Github Actions, AWS, ECS, Terraform, Testing, Infrastructure9 min read

Pipelines

Pipelines

One of the largest responsibilities of a DevOps engineer is making great CICD pipelines. I've worked on many in my career; some that deployed services to Kubernetes clusters. A few that published secure base images for internal teams to use for deploying their microservices to cloud environments. I even use a pipeline to publish this blog and you can see where I wrote about that in cloudkrunch.com/the-cloudkrunch-blog and cloudkrunch.com/cicd-improvements.

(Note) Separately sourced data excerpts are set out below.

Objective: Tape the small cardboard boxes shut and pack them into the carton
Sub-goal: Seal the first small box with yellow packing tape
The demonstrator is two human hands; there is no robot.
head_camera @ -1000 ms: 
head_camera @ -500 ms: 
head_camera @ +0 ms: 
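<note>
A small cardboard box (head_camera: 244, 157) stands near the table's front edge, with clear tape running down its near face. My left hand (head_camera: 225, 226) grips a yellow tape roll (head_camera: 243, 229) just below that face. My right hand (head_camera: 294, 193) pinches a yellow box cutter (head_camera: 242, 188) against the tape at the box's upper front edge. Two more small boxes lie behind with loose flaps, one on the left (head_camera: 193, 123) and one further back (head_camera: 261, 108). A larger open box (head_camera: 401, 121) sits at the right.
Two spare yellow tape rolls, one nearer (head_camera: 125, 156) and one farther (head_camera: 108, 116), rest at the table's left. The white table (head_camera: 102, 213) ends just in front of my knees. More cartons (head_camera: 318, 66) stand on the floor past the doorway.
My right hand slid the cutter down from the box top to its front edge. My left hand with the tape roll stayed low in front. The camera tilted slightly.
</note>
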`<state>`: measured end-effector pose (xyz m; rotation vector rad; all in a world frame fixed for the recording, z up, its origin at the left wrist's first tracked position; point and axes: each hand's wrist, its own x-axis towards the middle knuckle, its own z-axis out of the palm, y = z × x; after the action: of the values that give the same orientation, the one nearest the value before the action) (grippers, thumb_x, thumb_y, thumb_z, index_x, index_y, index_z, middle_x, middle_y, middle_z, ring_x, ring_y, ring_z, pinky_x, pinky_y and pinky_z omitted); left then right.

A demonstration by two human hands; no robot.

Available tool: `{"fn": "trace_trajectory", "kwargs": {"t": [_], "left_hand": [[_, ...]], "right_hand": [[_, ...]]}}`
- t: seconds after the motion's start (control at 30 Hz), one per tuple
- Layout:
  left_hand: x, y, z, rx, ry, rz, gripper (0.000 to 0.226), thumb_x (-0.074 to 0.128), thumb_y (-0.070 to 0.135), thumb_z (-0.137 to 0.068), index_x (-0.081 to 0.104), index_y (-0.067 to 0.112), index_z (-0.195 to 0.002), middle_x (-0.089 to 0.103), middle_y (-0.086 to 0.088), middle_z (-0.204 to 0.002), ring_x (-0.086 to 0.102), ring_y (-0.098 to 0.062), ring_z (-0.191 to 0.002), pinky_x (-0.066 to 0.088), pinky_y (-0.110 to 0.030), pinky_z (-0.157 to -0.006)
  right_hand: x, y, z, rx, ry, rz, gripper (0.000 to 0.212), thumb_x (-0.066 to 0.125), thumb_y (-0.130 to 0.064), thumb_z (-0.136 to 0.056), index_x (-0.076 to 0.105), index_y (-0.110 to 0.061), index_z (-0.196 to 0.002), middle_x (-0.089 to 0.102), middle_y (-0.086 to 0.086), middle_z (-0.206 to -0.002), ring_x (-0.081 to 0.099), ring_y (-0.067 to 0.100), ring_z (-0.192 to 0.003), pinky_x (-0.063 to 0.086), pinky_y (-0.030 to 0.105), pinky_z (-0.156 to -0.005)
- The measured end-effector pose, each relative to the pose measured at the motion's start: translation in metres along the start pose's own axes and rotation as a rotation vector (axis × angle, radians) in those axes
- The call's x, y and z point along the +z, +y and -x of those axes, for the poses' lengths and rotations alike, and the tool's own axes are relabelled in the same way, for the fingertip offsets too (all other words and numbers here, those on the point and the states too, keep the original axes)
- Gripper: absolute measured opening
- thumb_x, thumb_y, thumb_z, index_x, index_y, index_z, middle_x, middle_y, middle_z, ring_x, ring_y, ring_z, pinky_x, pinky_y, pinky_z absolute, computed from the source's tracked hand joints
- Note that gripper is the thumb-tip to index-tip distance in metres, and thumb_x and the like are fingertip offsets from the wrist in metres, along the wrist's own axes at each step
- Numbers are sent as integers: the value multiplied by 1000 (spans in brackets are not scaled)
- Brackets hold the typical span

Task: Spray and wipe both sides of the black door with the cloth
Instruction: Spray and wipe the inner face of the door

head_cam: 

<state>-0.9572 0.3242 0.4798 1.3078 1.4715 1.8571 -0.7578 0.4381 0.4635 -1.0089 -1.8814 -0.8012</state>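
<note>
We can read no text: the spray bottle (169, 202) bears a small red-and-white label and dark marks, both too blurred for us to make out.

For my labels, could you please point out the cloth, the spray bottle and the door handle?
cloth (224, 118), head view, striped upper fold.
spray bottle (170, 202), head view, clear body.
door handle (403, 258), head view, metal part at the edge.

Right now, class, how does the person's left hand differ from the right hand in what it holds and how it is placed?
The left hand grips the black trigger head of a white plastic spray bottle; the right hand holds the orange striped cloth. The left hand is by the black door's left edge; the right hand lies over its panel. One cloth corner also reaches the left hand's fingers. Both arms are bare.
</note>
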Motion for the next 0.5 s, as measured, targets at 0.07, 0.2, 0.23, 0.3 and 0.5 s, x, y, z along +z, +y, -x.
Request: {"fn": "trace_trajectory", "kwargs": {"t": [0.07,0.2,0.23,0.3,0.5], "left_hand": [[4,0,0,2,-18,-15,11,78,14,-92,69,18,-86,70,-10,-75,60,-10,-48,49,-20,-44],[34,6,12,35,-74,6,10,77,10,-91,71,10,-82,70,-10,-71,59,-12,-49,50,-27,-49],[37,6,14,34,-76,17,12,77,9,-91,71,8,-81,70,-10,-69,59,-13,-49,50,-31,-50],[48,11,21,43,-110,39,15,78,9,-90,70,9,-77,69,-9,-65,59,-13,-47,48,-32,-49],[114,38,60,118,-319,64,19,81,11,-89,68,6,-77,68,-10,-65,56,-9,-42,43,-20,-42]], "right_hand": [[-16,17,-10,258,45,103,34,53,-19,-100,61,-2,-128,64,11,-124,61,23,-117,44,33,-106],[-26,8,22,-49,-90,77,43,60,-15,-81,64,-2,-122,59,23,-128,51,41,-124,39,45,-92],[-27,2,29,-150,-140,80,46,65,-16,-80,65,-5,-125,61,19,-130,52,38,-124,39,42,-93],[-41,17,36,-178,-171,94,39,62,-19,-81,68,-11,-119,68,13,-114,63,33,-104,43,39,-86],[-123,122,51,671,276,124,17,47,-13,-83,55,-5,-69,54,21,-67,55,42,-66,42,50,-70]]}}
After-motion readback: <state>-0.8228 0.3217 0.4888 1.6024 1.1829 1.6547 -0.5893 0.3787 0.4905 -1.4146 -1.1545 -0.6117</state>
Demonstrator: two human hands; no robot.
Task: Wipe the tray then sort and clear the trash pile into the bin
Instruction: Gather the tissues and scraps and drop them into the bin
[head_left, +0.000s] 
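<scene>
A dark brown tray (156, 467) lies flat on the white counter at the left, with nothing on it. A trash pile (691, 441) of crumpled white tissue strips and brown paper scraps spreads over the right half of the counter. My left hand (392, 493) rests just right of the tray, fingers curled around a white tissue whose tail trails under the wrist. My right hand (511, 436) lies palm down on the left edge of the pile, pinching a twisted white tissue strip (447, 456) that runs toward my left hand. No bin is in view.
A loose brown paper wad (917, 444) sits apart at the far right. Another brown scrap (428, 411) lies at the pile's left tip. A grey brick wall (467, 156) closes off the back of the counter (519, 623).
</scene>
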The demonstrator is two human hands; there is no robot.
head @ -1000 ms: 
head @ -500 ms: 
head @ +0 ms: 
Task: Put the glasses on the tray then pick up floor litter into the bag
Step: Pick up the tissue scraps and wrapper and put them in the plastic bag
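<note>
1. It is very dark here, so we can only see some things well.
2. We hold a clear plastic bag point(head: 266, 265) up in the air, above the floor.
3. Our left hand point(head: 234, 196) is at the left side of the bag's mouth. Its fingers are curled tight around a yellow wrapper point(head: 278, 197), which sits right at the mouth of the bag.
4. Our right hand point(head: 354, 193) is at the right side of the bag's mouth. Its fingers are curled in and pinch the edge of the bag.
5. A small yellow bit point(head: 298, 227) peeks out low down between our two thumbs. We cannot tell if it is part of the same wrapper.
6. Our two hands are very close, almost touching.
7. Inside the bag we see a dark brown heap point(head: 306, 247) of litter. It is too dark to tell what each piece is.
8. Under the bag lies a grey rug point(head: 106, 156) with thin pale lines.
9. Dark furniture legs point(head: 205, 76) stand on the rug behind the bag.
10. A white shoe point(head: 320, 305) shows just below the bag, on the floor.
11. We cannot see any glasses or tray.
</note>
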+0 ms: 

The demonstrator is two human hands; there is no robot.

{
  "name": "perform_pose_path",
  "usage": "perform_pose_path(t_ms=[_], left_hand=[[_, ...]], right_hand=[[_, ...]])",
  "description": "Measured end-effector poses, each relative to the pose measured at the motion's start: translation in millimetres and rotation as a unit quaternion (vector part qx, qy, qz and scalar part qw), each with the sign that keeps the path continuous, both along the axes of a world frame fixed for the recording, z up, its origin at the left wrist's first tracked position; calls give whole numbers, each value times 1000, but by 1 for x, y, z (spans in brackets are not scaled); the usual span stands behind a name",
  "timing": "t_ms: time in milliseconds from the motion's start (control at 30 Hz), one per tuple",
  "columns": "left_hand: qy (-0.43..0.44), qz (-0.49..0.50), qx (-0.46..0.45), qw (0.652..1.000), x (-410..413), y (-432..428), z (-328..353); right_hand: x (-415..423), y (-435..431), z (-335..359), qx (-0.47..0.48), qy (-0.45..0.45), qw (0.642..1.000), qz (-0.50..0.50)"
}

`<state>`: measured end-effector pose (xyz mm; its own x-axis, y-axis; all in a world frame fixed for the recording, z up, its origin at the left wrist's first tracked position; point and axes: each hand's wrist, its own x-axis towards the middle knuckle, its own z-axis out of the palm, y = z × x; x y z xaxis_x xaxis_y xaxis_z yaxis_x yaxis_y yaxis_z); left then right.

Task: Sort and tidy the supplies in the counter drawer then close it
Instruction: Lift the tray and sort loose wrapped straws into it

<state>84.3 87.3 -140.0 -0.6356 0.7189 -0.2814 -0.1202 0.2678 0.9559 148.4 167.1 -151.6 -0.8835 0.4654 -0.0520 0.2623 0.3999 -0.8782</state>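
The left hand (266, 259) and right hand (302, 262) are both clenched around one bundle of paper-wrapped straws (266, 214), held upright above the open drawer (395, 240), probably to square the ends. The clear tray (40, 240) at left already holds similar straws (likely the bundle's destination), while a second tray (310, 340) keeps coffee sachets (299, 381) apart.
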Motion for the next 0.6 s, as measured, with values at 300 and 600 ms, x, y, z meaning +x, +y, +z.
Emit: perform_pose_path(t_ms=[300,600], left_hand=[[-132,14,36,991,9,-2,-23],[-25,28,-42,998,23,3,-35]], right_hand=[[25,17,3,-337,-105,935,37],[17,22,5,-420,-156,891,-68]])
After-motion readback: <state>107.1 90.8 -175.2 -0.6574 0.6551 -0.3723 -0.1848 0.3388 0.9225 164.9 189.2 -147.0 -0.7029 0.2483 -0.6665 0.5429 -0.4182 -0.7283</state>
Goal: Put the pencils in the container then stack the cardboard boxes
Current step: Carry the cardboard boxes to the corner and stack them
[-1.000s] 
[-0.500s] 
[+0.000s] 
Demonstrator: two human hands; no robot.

So to show off all my experience with creating pipelines I decided to set up a project that highlighted just that and also some of my security background.

Project Overview

This project consists of two parts:

  1. ECS service that is served traffic by an ALB
VPC Diagram
  1. Github actions pipeline that deploys changes to ECS and runs secrets scans, unit tests, integration tests, and SAST/DAST scans
CICD Diagram

Creating the AWS infrastructure

All of the infrastructure components in this project are created in Terraform and I specifically use Terragrunt to manage my Terraform state and providers. Here's a list of the components.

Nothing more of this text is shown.